(Input):
══════════
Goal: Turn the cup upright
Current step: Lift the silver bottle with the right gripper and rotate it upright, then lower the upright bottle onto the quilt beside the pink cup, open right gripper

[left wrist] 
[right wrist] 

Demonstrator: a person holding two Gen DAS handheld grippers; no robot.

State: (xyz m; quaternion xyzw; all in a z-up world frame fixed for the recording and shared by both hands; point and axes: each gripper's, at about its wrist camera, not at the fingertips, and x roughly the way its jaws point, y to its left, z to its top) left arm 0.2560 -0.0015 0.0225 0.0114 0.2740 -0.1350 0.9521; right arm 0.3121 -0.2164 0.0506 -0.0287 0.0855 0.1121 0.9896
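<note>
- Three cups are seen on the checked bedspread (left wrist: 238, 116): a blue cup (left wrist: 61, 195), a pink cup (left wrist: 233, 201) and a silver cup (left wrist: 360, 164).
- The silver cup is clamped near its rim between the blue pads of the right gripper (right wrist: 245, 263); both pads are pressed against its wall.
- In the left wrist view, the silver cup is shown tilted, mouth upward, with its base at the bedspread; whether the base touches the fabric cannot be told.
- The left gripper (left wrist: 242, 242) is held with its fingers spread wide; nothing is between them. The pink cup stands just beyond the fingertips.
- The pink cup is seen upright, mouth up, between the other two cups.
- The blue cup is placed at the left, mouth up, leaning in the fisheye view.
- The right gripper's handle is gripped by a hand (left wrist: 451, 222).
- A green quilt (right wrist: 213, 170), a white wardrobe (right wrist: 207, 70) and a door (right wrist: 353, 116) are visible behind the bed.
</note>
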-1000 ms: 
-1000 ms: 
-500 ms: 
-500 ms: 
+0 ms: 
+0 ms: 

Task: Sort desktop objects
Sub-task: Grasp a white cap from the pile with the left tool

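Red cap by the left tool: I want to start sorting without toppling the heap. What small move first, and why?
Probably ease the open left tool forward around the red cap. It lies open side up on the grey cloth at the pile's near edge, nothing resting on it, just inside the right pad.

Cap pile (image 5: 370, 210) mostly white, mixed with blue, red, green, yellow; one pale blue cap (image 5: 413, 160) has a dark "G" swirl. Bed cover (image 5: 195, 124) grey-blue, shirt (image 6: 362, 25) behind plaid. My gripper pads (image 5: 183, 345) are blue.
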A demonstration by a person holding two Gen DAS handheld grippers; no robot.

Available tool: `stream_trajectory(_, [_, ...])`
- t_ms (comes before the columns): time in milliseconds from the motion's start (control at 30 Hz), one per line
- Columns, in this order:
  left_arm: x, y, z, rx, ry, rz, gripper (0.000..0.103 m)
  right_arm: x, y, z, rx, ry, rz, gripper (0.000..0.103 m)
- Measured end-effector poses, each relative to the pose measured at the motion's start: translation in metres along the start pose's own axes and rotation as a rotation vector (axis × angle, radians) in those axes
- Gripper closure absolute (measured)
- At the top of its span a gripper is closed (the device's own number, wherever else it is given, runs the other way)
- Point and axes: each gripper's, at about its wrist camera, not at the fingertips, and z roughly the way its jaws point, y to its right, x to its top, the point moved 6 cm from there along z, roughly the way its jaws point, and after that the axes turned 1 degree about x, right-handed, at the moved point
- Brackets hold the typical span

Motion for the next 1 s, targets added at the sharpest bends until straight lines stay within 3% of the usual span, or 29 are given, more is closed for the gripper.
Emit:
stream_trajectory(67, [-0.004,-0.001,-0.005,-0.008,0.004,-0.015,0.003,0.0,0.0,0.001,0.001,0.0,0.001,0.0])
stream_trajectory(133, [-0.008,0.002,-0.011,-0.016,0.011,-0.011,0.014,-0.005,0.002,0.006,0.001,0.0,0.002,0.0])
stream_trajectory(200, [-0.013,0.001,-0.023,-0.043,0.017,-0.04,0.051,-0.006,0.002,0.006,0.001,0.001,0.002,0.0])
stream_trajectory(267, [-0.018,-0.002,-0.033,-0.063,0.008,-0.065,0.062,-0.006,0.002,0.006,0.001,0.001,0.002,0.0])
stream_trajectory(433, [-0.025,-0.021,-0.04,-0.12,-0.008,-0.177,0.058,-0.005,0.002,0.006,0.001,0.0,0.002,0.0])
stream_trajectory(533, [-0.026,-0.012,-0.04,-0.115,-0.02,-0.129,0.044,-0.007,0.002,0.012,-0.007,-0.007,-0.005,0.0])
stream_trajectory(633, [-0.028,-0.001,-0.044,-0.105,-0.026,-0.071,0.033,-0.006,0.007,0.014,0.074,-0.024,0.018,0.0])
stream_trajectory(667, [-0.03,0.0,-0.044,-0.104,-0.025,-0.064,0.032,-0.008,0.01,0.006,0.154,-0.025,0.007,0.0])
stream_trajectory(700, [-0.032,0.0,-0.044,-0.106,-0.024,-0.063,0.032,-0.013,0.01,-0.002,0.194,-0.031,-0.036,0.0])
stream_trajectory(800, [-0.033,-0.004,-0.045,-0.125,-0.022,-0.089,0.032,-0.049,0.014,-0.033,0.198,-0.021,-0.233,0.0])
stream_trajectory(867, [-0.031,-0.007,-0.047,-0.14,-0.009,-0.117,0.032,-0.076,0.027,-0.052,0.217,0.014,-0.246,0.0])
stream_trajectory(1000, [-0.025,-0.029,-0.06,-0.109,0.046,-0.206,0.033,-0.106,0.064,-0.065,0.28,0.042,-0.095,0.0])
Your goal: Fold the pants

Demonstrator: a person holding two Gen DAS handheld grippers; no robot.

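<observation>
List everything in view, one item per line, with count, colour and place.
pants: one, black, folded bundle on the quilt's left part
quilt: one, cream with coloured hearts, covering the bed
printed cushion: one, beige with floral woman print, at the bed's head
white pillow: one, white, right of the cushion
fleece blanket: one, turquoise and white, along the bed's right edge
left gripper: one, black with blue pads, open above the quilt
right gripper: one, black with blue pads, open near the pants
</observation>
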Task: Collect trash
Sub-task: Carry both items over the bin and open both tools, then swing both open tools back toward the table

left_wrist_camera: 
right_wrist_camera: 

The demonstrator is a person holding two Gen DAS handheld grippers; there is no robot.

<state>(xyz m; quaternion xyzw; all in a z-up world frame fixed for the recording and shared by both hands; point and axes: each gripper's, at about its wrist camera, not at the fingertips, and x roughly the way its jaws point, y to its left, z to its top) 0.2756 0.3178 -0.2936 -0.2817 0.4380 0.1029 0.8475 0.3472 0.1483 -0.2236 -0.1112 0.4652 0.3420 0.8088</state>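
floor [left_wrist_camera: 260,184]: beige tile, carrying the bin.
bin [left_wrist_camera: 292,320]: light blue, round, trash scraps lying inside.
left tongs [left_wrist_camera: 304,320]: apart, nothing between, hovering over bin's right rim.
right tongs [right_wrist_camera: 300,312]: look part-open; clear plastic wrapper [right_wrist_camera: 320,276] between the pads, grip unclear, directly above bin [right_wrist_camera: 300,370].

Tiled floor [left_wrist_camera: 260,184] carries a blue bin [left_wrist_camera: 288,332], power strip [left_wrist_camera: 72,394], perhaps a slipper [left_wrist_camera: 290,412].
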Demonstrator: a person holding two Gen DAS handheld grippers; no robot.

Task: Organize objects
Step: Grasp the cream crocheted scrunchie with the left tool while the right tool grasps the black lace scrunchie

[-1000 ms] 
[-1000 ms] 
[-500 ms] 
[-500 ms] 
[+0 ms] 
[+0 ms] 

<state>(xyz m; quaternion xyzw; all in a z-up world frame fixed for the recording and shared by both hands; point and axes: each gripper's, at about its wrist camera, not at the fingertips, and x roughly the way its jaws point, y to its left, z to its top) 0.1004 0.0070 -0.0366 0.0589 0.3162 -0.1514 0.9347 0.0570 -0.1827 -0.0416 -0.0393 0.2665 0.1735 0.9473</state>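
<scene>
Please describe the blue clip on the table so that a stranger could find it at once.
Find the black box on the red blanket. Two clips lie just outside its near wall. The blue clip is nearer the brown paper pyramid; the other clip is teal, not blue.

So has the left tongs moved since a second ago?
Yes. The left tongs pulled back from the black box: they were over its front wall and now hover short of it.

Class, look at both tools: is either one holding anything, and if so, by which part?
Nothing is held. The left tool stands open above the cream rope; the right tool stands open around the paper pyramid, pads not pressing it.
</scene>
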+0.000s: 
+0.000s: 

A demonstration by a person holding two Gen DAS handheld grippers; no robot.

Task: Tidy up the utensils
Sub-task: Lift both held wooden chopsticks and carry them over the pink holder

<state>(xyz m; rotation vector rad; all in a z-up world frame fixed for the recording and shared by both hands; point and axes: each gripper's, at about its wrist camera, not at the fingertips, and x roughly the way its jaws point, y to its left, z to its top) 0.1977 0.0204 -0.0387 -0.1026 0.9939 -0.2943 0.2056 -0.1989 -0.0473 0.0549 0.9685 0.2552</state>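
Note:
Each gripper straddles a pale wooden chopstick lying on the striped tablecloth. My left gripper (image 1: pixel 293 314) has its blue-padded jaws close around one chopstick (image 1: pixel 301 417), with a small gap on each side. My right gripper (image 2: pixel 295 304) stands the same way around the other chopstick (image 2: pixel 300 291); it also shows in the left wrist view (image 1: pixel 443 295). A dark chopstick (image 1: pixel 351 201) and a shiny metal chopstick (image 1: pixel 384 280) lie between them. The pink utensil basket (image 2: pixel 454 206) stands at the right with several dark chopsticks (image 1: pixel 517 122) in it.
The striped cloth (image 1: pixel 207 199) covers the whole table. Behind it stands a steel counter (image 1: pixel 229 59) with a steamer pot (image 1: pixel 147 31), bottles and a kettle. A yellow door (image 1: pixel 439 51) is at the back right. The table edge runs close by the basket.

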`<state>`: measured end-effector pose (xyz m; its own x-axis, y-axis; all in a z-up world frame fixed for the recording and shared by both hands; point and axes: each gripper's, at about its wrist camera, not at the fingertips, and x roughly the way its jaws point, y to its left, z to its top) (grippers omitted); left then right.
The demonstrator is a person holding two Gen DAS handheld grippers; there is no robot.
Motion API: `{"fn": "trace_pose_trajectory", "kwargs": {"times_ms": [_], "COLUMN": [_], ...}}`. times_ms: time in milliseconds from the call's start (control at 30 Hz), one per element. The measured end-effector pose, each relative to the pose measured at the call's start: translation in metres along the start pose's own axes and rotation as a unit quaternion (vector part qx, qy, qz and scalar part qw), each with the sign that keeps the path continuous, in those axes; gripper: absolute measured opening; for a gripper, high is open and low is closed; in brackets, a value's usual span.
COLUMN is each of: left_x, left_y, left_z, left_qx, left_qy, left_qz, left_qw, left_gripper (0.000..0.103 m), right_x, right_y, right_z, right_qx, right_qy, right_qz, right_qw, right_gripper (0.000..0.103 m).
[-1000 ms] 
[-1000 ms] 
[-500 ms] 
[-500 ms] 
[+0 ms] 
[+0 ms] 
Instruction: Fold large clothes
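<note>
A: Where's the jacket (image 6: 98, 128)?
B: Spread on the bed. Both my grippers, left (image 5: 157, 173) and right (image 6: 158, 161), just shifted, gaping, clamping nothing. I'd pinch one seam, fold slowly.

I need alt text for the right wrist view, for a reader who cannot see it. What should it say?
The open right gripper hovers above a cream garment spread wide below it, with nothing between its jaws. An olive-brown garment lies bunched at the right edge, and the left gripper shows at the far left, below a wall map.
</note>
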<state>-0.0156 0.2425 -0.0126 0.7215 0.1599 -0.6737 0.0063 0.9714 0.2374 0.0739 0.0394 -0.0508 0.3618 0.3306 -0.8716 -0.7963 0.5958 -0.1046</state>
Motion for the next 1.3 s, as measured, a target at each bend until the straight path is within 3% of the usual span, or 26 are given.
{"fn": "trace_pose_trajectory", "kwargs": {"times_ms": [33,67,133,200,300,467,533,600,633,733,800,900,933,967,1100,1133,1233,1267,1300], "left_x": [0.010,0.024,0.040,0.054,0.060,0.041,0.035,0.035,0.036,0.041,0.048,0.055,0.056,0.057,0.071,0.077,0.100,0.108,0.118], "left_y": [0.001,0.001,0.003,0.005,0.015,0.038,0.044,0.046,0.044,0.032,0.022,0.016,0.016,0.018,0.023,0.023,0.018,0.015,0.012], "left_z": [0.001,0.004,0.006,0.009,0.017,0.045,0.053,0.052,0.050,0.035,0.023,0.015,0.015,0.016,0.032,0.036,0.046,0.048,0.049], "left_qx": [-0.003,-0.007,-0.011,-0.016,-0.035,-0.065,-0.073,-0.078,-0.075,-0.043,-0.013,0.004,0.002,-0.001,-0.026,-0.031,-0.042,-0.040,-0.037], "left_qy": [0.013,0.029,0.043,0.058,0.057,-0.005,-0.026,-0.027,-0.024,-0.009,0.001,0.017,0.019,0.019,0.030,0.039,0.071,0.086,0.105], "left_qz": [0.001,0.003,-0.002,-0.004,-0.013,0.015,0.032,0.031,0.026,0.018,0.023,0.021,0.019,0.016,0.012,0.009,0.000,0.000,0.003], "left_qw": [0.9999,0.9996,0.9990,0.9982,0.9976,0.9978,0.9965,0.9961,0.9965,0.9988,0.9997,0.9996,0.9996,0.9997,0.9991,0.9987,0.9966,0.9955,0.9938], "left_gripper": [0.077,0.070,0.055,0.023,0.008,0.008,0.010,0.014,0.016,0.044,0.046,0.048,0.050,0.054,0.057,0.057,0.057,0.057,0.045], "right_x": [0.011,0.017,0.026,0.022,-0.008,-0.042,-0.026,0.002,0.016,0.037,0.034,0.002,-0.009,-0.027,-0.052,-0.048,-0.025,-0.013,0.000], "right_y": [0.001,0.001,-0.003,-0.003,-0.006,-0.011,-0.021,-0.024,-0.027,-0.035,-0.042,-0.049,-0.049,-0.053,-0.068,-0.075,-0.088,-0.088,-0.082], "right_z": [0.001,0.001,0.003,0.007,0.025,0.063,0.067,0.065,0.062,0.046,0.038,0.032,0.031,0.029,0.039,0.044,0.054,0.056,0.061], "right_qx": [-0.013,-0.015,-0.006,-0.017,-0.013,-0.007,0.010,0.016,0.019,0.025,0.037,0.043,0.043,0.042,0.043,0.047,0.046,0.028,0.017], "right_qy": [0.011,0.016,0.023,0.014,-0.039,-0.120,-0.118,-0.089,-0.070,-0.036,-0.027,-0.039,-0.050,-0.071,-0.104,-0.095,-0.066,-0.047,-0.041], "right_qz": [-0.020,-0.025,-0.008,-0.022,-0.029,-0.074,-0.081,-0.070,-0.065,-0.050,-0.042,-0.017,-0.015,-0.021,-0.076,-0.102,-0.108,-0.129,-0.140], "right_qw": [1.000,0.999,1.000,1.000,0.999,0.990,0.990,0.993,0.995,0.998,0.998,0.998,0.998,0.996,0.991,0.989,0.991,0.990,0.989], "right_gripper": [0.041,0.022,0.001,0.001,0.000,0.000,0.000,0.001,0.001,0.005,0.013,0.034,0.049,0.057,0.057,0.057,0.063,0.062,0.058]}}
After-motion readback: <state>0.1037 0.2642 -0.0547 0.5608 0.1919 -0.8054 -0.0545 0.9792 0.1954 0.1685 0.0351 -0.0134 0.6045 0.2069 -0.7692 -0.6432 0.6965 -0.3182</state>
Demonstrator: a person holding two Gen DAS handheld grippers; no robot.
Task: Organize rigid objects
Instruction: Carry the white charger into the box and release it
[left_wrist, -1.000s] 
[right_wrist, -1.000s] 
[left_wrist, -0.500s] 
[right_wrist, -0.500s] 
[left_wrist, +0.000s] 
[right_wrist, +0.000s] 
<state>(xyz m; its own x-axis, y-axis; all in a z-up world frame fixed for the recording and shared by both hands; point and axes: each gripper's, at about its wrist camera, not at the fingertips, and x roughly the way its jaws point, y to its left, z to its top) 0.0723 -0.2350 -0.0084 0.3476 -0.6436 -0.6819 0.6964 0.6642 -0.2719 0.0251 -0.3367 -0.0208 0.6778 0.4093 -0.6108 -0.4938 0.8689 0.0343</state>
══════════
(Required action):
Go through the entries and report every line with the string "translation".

(Written answer):
- Measured end-effector poses, each relative to the pose measured at the motion's start: translation in metres along the start pose's own axes and rotation as a rotation vector (axis × angle, radians) in those axes
Motion API: `{"fn": "trace_pose_trajectory", "kwargs": {"times_ms": [_], "COLUMN": [_], ...}}`. times_ms: time in milliseconds from the call's start (control at 30 Hz), one per element. The measured end-effector pose, each relative to the pose measured at the call's start: translation in metres along the start pose's own axes and rotation as a unit quaternion (vector part qx, qy, qz and scalar part qw), each with the sign that keeps the path continuous, in those axes; gripper: absolute measured opening; for a gripper, high is open and low is closed; in brackets, a value's usual span.

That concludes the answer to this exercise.